What we listened to this week...what HR should be focusing on in 2018
What will be the big issues for people leaders in 2018? Well, in the UK Brexit will certainly be front of mind in terms of its potential impact on the talent pipeline and employee experience is still right up there. But executive HR director at University College London (UCL), Fiona Ryland, sees 2018 as the year when the focus will be on productivity, developing great line managers, data and analytics and ensuring HR has a bigger role in the business.
In a discussion with Andi Roberts, senior consultant at HR consultancy Tap’d Solutions, Ryland, who joined UCL from hospitality giant Compass, picks up on the UK Government’s new Industrial Strategy.
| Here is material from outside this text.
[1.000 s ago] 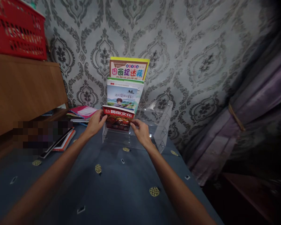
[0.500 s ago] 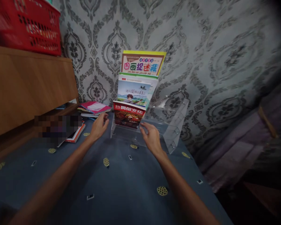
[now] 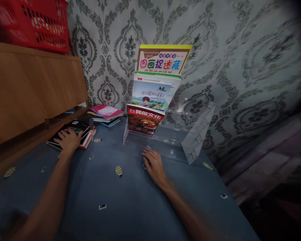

This, she says, focuses on future technology and hi-tech when many UK jobs are in sectors such as retail and hospitality. HR has a role to play to help organisations identify where technology can have an impact.
“HR can help organisations understand what the business strategy is, who our customers are and what are we doing for these customers. Out of this, what can be automated and how can technology help – and in light of this how can we best deploy human resource to add value,” she says.
Get the data you have and turn it into those insights, then go to the business and say: ‘If you carry on like this, this is what the organisation is going to look like’. Don’t wait for the best data
In hospitality she points to McDonald’s, which has taken cost out of the business by installing self-service tills but at the same time improved the customer journey as, having ordered on the self-service pod, customers can sit down rather than wait in long line to pick up their food and drink.
Data analytics is another area Ryland expects to take centre-stage in 2018. But she warns businesses not to wait until they have perfect data.
“We can overwhelm managers with data. We need the analytical ability to translate data into actionable insights. My experience is we don’t always have the data we want but you can start with little data.
“Get the data you have and turn it into those insights, then go to the business and say: ‘If you carry on like this, this is what the organisation is going to look like’. Don’t wait for the best data.”
One issue Ryland and Roberts identify is the focus on today’s business and lack of mindspace to look to the future. A lot of businesses are training people for today and not looking at what the future business looks like and what skills will be needed for this.
Taking an evidence-based approach and demonstrating value are key for people leaders and in the shadow of the economic uncertainty of Brexit, they will be more of a focus than ever.
At Compass, Ryland says she ripped up the rulebook on employee engagement to enable line managers to deliver better value. A two-year, 60 question corporate engagement survey was scrapped and instead the business went out to speak to managers and team at the best performing units. The result was a ‘managers blueprint’ based on what the most successful managers do.
Eight behaviours were identified in these best managers and this formed the basis of a training programme and new survey, based around 14 questions related to line managers. This was piloted and individual training programmes were developed based on each manager’s result.
“We did this three times a year so managers could try something different and get immediate feedback on what worked and didn’t,” explains Ryland. “Top quartile managers delivered better growth, profitability and much less absence and turnover, so we were able to demonstrate pound notes to the business.”
You need to give managers and employees ammunition if you want them to tell the organisation’s story, she adds. Telling this story will be important in 2018 as companies vie for talent.
According to the webinar’s audience, improving the impact of HR and obtaining the right leaders and behaviours for great teams are the biggest challenges for 2018 (both receiving 29% of the votes), with 21% saying improving productivity across all parts of the business.